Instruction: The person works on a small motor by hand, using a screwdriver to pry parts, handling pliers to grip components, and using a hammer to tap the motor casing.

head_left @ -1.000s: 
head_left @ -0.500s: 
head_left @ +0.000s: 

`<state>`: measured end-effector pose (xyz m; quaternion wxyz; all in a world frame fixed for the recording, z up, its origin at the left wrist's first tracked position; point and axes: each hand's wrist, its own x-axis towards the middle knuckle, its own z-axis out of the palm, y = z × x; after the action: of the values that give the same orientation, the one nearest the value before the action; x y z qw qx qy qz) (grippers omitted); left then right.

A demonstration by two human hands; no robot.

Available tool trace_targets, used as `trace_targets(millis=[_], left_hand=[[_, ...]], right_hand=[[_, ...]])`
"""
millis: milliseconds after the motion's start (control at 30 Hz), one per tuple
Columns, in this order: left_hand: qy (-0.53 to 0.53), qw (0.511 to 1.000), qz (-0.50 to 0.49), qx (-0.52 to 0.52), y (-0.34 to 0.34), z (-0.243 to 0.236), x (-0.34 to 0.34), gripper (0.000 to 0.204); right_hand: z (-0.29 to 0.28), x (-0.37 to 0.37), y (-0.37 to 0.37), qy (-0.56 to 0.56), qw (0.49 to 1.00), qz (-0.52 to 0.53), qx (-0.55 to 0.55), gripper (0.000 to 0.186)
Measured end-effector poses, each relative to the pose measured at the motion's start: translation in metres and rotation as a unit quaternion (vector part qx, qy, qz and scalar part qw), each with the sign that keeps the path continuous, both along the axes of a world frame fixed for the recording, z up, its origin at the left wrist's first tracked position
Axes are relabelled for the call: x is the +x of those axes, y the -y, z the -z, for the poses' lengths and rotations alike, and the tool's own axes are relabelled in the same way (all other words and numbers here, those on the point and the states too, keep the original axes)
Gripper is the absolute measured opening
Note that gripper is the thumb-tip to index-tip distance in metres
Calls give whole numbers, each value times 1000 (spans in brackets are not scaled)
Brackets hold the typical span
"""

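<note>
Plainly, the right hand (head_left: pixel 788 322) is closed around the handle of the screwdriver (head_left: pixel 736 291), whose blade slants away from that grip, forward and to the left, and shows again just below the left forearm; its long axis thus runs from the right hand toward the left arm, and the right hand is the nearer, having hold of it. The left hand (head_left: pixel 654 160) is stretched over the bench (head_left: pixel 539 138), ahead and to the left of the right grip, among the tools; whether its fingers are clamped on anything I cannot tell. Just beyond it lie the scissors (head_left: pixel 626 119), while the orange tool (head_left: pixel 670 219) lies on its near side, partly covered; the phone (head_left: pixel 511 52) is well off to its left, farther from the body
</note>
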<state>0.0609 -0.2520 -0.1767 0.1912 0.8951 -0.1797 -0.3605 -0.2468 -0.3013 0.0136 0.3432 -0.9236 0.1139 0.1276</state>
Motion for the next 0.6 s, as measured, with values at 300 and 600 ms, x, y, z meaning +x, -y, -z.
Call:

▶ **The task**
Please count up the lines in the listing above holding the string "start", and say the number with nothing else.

▶ **Written reply**
2